Olivier Michielin, MD, PhD, Medical Oncologist at Lausanne University Hospital and Head of Personalized Analytical Oncology in the Melanoma Clinic in Lausanne, Switzerland, as well as ESMO's Melanoma Faculty Coordinator, said they had been trying to develop adjuvant therapies for melanoma for many years. "Interferon led to minimal benefit and high toxicity and has not been widely adopted. The first revolution was ipilimumab, which improved progression-free survival and overall survival compared to placebo. This was the first big breakthrough in the adjuvant setting. The ipilimumab regimen used in the [original] study is, however, fairly toxic," he noted.

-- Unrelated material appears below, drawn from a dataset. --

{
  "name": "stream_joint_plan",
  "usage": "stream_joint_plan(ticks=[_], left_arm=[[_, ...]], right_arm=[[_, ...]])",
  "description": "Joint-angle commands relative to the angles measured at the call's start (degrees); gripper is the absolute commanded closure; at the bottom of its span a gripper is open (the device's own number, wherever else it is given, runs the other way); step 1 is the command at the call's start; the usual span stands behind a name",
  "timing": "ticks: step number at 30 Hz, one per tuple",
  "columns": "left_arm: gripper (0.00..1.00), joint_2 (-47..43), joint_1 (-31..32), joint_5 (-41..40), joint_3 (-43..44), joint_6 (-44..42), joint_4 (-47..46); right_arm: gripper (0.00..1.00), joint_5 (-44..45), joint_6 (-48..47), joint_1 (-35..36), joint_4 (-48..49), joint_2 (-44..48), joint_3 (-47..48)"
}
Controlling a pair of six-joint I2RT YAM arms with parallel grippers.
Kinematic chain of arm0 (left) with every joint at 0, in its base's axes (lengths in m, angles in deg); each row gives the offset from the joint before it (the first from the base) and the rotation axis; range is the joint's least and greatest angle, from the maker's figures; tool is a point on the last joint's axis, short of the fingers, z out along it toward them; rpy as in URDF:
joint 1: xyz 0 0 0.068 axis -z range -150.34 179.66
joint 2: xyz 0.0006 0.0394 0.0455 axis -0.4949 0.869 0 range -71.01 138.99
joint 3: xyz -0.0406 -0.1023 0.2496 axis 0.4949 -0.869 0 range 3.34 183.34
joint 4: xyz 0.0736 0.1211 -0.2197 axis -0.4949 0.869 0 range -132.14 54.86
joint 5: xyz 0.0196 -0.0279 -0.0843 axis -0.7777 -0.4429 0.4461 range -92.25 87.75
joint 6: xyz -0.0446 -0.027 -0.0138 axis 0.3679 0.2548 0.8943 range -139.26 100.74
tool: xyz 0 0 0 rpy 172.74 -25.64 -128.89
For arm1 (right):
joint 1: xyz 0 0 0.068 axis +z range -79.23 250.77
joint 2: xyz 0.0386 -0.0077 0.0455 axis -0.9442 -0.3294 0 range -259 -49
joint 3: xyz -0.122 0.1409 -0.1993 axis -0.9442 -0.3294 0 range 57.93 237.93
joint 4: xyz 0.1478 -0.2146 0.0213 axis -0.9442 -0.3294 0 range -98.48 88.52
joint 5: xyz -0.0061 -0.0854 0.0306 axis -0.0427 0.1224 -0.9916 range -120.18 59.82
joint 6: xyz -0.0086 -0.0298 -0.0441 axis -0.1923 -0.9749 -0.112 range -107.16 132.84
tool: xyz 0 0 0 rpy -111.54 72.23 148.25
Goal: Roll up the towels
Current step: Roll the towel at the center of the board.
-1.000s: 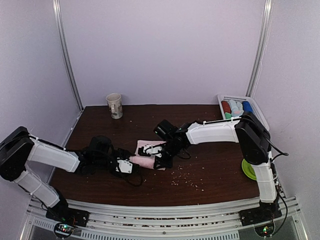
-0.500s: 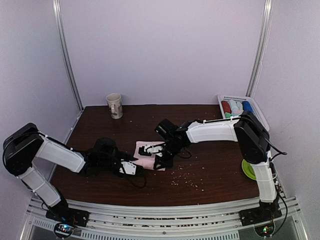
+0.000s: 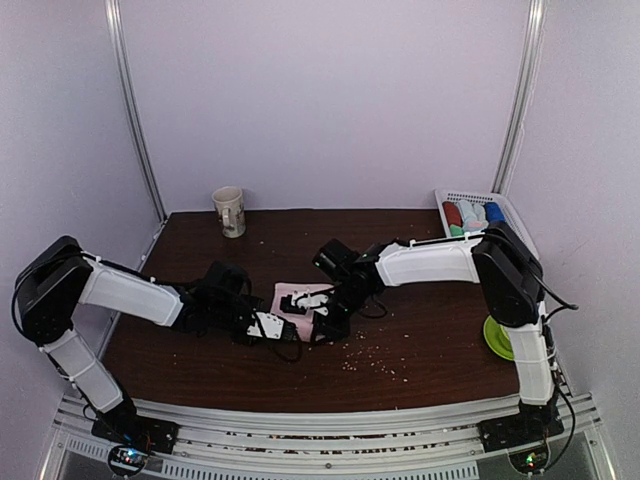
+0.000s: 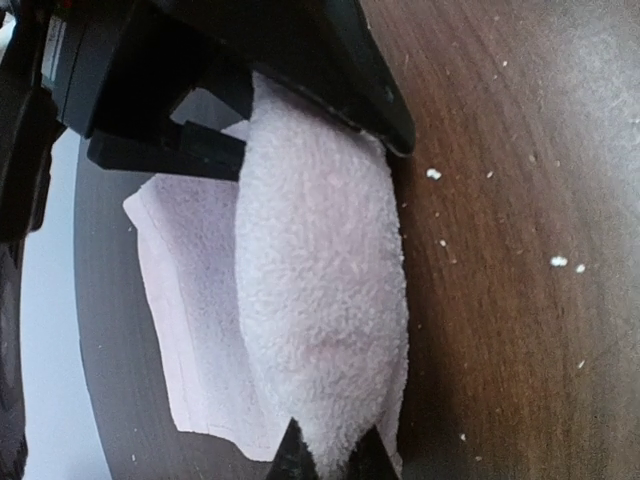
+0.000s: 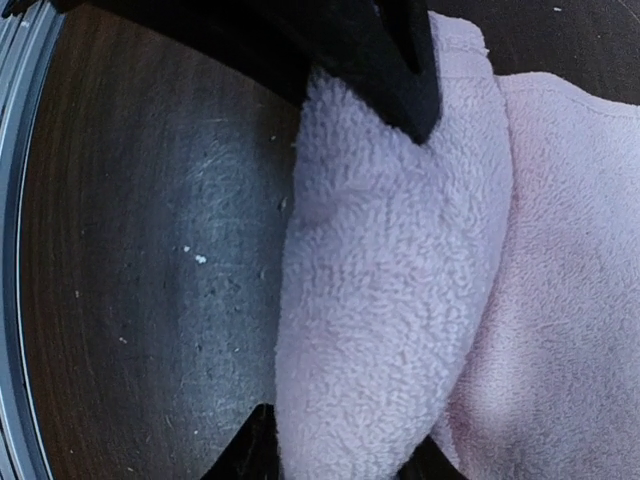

COMBI-AD was the first trial reporting on the use of targeted therapies in the adjuvant setting for melanoma, Michielin said. "The improvements in relapse-free survival and overall survival are both very significant, making this new treatment an attractive option for patients with BRAF mutations, who constitute around half of the melanoma population."
Patients who did not have mutated BRAF had been candidates for ipilimumab therapy, but results from studies using the PD-1 targeted therapy nivolumab (also reporting positive results at the ESMO Congress) could soon change the landscape, said Michielin. "We now need to determine which adjuvant strategy is best suited for which patient factoring in the upcoming results of PD-1 blockade in that setting," he said.
"With the data that we have today, BRAF and MEK inhibition with dabrafenib and trametinib is an absolute option for patients with the BRAF mutation, and we'll have to make decisions on an individual basis whether to go for immunotherapy or targeted therapy in patients. But clearly we now have two good options-which is a very good situation to be in."
Reinhard Dummer, MD, Professor and Clinic Director of the Skin Cancer Center at the University Hospital in Zurich, Switzerland, said the COMBI-AD data show there is a new opportunity for patients at high risk. "These treatments reduce the risk for progression and for death."
Peter M. Goodwin is a contributing writer.